His face looked almost normal. You could tell there was something unnatural about it, like it might have belonged in a wax museum, but at least you could imagine it once having been alive. The hands are what I remember, though—the messages they conveyed in their post-mortem sign language.

In the closet

Mum stowed Dad’s cremated remains on the shelf in his bedroom closet, where they sat for a year, forgotten for the most part, dithered and argued over whenever they were brought to mind. I was content to leave them undisturbed for an indeterminate time being, a box full of inert ashes mixed with shards of bone, hidden in a dark, unfrequented place along with all the other evidence of Dad’s earthly existence. That’s how I loved him and how he would have appreciated being loved. But my siblings insisted annoyingly that I, being the writer in the family, pen a eulogy to be delivered as Dad was tipped out of his temporary urn into his forever-after. And, while I was at it, I might as well determine where his scattered ashes would finally settle. Should they be sprinkled from the open cabin of a whump-whump-whumping helicopter into the wild blue; or into the swells of the Atlantic, off the coast of his beloved Cape Breton—a place he hadn’t visited in more than three decades; or perhaps interred in an outrageously expensive plot neither Mum, nor any of the rest of us would ever visit?

What would Dad have wanted? Asking almost always made me smile, because I knew he’d got exactly what he did want—a plastic cannister and no fuss beyond what was necessary to satisfy the requirements of the law and the lowest expectations of decency and pretence in a civilized society. Dad would have laughed at our dilemma, as he’d laughed at everything he didn’t want to contemplate or comprehend, at everything he considered superfluous to the basics of getting up in the morning, showering, shaving, eating, dozing, shuffling from one location to another, and going to bed. “If you just let things be,” he once said, “if you don’t try to figure them out, you don’t end up telling yourself a bunch of lies.” There was more to his laughter than that, of course, but whatever the motive, his guffaws achieved their purpose; they kept people at bay as effectively as the snorting of a sleeping pit bull. In the end, that laugh of his emanated from the void of his dementia—the resonances of a habit he had acquired early in life. Robert and Beth no longer heard Dad’s laughter after he was dead; Mother couldn’t stop hearing it, which led to the unsettling realization that it was the only part of him that survived—his eternal mocking, self-deprecating laugh, which effectively put off her dreams of something better, something more meaningful in their lives.

En Route

Something had to be done. The inert strata of ashes in their box, reminiscent of Chinese takeout, had to be dispersed—with some semblance of ceremony. Somebody had to make a decision, and by a process of exhaustion, that somebody ended up being me. Out waited and manoeuvred, I phoned my siblings and told them I was coming up to ‘put Dad’s ashes to rest.’

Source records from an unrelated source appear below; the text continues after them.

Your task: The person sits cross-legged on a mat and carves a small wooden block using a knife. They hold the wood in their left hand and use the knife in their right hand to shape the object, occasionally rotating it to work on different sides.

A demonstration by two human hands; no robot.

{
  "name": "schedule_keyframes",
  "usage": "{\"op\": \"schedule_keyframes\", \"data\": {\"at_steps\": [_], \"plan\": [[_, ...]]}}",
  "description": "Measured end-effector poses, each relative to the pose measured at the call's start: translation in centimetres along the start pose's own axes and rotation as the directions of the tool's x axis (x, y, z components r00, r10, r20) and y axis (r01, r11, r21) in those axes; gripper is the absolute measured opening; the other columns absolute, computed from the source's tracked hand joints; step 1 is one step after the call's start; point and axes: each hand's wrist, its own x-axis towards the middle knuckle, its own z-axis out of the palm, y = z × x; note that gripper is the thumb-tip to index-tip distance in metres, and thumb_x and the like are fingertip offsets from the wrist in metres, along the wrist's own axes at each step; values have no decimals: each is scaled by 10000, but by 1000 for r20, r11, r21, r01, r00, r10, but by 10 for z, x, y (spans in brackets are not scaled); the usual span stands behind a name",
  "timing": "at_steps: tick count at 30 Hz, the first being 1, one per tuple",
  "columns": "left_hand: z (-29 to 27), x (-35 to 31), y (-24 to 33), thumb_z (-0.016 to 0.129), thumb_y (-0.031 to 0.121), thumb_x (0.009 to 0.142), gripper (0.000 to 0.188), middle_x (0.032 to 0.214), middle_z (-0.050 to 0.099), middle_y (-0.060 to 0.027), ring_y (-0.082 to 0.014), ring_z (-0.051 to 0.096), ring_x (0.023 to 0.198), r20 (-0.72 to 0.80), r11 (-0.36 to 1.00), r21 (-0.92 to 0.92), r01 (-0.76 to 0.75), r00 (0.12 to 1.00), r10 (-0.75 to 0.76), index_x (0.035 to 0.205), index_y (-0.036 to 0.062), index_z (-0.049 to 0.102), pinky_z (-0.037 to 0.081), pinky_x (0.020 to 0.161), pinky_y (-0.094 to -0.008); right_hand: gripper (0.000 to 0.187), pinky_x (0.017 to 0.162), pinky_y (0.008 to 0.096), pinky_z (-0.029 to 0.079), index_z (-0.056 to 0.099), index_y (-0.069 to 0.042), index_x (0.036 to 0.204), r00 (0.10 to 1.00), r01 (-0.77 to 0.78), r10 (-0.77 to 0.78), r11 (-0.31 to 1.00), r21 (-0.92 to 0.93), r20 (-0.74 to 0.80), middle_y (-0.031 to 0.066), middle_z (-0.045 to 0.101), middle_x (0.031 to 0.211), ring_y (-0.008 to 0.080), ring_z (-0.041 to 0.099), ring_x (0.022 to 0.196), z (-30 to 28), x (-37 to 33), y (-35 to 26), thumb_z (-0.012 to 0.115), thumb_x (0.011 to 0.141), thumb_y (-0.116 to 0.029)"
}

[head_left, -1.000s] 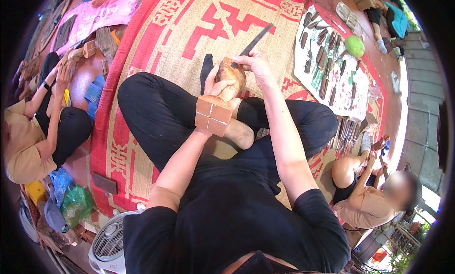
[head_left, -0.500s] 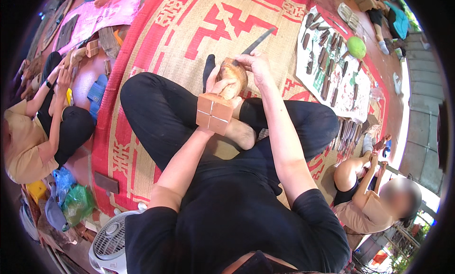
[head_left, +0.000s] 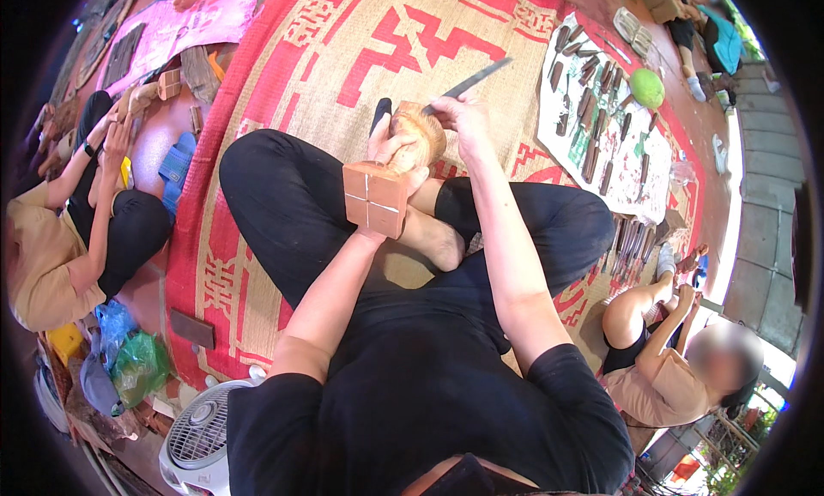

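Note:
I sit cross-legged on a red and tan woven mat [head_left: 343, 50]. My left hand [head_left: 388, 146] grips a light wooden carving [head_left: 419, 136] that rises from a square reddish block base [head_left: 375, 198], held above my crossed legs. My right hand [head_left: 459, 117] holds a slim metal chisel [head_left: 470, 81] whose shaft points up and to the right, its lower end against the top of the carving. A dark oblong thing [head_left: 380, 114] shows just behind my left hand's fingers.
A white cloth [head_left: 601, 136] at the right carries several carving tools and a green round object [head_left: 648, 87]. One person [head_left: 77, 213] sits at the left, another [head_left: 678, 367] at the lower right. A white fan [head_left: 202, 432] stands by my left hip.
The carving and both hands have stayed in place over my legs; the chisel has shifted only slightly against the top of the wood.

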Motion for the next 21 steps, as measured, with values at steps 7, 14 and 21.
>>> {"op": "schedule_keyframes", "data": {"at_steps": [7,14,21], "plan": [[-1,-1,4,668,312,806,428,1401,328,-191,-329,335,1308,-15,1000,-23,17,1000,-18,1139,60,573,272,1080,-449,127,529,241,494,616,-23,850,997,26,-30,998,64,69,75,658,735,121,632,613,-3,2,-3,686,769,-92],[-3,2,3,674,296,791,435,1398,337,-199,-333,355,1297,-5,1000,19,-3,1000,3,1146,66,571,288,1070,-444,113,571,275,489,630,2,785,999,-5,7,1000,-25,49,88,655,713,153,628,608,9,1,2,706,713,-40],[-3,0,-2,676,296,792,442,1407,333,-191,-332,341,1307,-15,1000,3,-14,1000,14,1157,71,566,277,1078,-448,143,522,236,498,592,-27,853,1000,-5,5,1000,17,-21,79,665,741,136,644,625,-15,14,1,682,769,-101]]}}
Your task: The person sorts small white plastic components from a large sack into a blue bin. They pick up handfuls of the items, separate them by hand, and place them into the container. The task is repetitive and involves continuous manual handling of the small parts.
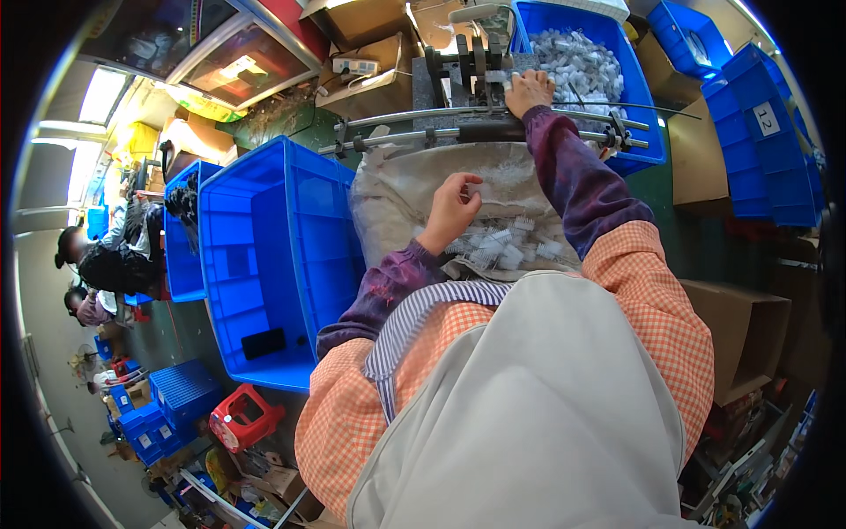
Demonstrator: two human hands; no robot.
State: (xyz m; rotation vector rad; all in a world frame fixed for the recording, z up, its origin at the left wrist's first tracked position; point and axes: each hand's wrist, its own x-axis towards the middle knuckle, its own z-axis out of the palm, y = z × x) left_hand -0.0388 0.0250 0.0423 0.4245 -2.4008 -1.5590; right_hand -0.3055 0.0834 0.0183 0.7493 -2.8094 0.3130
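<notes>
My right hand [530, 92] reaches far forward to a dark metal machine [463, 75] with upright plates. Its fingers are closed at the machine's right side, beside a pale translucent bit; whether they hold it is hard to see. My left hand [451, 213] is raised over a beige cloth [397, 189], thumb and fingertips pinched together. Something small and clear shows at those fingertips, too small to name. Nearer to me on the cloth lies a pile of translucent, ribbed plastic pieces [507, 245]. Similar pieces [577, 66] fill a blue bin [648, 132] right of the machine.
Metal rails [397, 138] cross in front of the machine, and a thin rod [670, 111] sticks out rightward. A large blue crate [295, 264] with a dark flat object stands at my left. Stacked blue crates [749, 150] and cardboard boxes [736, 335] are on the right. Several people sit far left.
</notes>
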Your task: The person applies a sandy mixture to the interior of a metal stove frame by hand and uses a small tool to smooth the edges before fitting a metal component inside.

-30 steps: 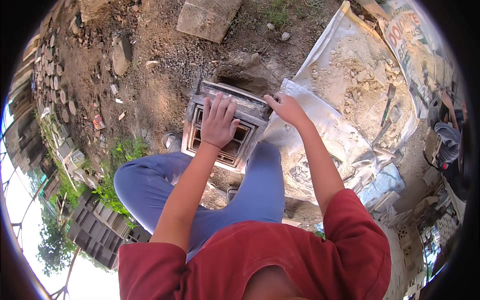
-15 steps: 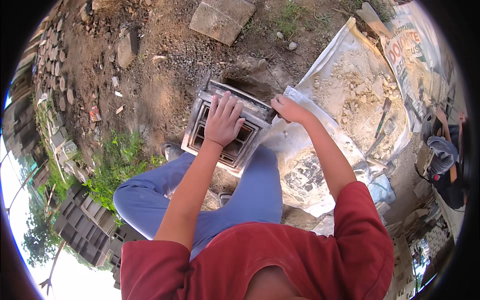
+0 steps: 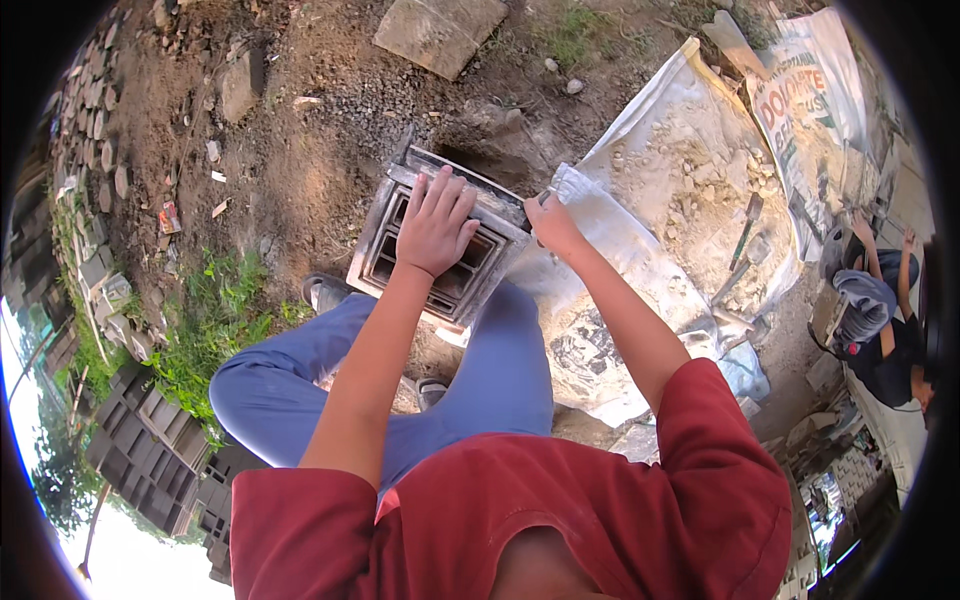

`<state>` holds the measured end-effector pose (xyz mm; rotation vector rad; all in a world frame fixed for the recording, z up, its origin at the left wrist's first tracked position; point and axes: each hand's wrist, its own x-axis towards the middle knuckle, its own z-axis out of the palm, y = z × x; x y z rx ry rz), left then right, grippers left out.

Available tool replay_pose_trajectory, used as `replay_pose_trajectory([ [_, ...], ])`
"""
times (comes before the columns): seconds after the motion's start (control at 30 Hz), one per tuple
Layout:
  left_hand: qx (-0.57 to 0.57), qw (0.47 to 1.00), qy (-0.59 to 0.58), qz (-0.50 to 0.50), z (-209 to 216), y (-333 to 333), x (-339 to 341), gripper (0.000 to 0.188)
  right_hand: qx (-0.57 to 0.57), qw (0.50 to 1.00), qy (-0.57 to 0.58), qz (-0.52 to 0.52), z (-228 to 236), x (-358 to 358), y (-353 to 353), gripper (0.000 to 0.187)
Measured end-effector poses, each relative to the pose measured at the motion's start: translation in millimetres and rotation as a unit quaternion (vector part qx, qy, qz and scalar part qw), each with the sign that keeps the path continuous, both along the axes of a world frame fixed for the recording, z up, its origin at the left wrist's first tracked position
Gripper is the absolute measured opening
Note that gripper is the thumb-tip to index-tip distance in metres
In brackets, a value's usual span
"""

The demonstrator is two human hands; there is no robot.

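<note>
Between my knees stands a square, dust-coated mould (image 3: 376, 238) with nested recessed frames and a cross-shaped divider on its upper face. My left hand (image 3: 436, 222) lies across the far part of that face, fingers stretched and slightly apart. At the mould's right far corner, my right hand (image 3: 553, 224) has its fingers curled around a small dark part; the fingers cover most of it, so its shape cannot be made out.
On the right, a white sack sheet (image 3: 640, 235) bears pale powder and lumps, with a trowel (image 3: 757, 248) on it. A concrete slab (image 3: 440, 35) lies at the far side. Grass (image 3: 225, 310) grows at left; another person (image 3: 880, 300) is at far right.
The whole scene has shifted slightly left in view. Both hands keep their places on the mould, with the right hand's fingers turned a little at the corner.
</note>
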<state>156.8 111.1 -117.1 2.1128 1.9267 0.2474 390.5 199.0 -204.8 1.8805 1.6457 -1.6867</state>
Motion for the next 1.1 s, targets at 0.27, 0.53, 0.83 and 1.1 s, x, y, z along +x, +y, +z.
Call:
replay_pose_trajectory([
  [0.27, -0.012, 1.000, 0.008, 0.003, -0.1, -6.0, -4.6, 0.047, -0.095, 0.981, 0.162, -0.056, 13.2, 4.2, 2.8, 0.033],
  [0.53, -0.001, 1.000, -0.015, 0.004, 1.8, -8.4, -7.5, 0.048, -0.141, 0.970, 0.200, 0.012, 12.6, 13.8, 17.6, 0.029],
  [0.83, 0.181, 0.879, -0.070, 0.436, -2.5, -16.0, -26.9, 0.045, 0.018, 0.956, 0.291, -0.035, 49.6, -81.6, 108.8, 0.039],
  [1.1, 0.105, 0.797, 0.039, 0.594, -40.5, -12.7, -48.7, 0.037, -0.091, 0.946, 0.298, 0.088, 22.9, -250.0, 108.4, 0.041],
])
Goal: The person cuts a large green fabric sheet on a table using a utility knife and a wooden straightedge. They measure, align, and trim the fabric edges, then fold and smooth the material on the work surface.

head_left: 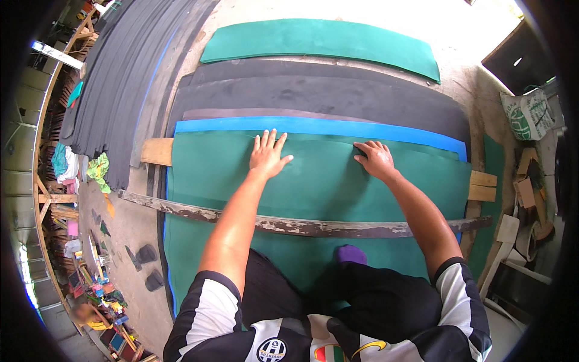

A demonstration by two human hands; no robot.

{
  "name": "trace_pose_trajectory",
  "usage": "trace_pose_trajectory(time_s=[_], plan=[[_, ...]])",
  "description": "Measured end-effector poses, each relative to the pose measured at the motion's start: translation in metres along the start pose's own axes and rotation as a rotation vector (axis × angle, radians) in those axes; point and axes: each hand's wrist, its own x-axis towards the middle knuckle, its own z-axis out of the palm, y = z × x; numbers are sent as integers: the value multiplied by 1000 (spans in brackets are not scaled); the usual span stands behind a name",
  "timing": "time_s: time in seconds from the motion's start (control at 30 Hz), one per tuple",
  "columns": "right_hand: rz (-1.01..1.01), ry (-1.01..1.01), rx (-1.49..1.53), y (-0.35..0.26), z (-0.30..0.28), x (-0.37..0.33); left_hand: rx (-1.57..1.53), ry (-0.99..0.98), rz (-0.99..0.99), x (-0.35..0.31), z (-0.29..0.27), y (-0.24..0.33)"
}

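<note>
A wide green sheet (307, 181) lies before me on top of other sheets. My left hand (269, 158) rests near its far edge, fingers spread and palm down. Further right, my right hand (377, 159) has its fingers curled and its thumb drawn in at that edge, pinching the green sheet; a dark gap shows by the fingertips. A blue sheet (319, 126) sticks out beyond the green one. Nearer to me, a long weathered wooden strip (313, 227) runs across the green sheet, under my forearms. My purple-socked foot (351, 254) is on the sheet on the near side of the strip.
Dark grey sheets (319, 90) and another green sheet (319, 43) lie farther off. Board ends (157, 151) poke out at both sides. A tall stack of dark sheets (120, 78) stands left, with slippers (145, 254) on the floor. A sack (526, 116) sits right.
</note>
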Motion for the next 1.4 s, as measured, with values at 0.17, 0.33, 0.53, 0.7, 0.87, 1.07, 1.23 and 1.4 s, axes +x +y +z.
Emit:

“Where?” Beth wanted to know. She favoured the blue sky.

“Skaha Lake,” Robert, the practical cheapskate, countered.

I flipped a loony; heads it was; Robert won.

Neither of us quite knew how to end the ensuing pregnant pause when I delivered the verdict to my sister. I swear, the telephone lines between us sagged under the weight of her disappointment; the communications satellite almost spiralled out of orbit and burned up in the atmosphere. My only hope was to wait her out, to utter an atheist’s prayer that the black hole of her outrage would become so big it would consume its own words, its own fury, and eventually collapse in on itself, reduced to an infinitesimal point of resentment in the hazardous constellations of our private affairs.

“Skaha Lake?” she said, before realizing she had surrendered.

“Ten o’clock, Saturday,” I affirmed. “Then I think we should go for brunch at his favourite White Spot.”

“Not Tim Horton’s?” she quipped.

Truth be told, ‘Timmies’ was Dad’s preferred dining-out experience. Staff in uniforms, which assured him of their roles and his. Predominantly high school students and seniors, so as not to confuse the issue. No tip required, or accepted. Decore perfectly bland and predictable—what you’d come to expect from their TV commercials: a standard, safe environment. Mum and Dad would go there once a week or so and sit quietly sipping their coffees and nibbling their ‘Timbits’ while the world happened around them.

During those outings, Dad sometimes waxed philosophical about the meaning of life, as defined metaphorically in the compass of a sugar-coated Timbit. He would hold the donut hole up for observation between his thumb and index finger, posed as if he were a god studying an inhabited planet, and philosophize extemporaneously. “Oh shut-up!” Mum would chide. But you could tell they were both enjoying their comedic roles. And that’s how they loved each other.

“This is a formal occasion, Beth,” I said. “I think we’ll have to spring for breakfast at the Spot.”

For the final, final ceremony I went up on my own. After lashing our scraped, battered Frontiersman canoe to the roof rack, I reversed the Matrix out onto our Kitsilano street, pointed it in the general direction of the Trans-Canada Highway, and pulled away. I’d already packed and said goodbye to Noreen and Karl, but it still felt like slinking off. This, despite the fact that neither of them wanted to go. Noreen had clients to attend to and houses to show, weekends being the busiest days for realtors, and she simply couldn’t find the time for ‘a second funeral.’ Karl needed no excuse and didn’t bother making one up. He simply refused, and I didn’t insist. I needed time to myself anyway, and the rote drive up to Penticton would allow me to think things through—to rewind and review the past, then fast forward into some kind of future.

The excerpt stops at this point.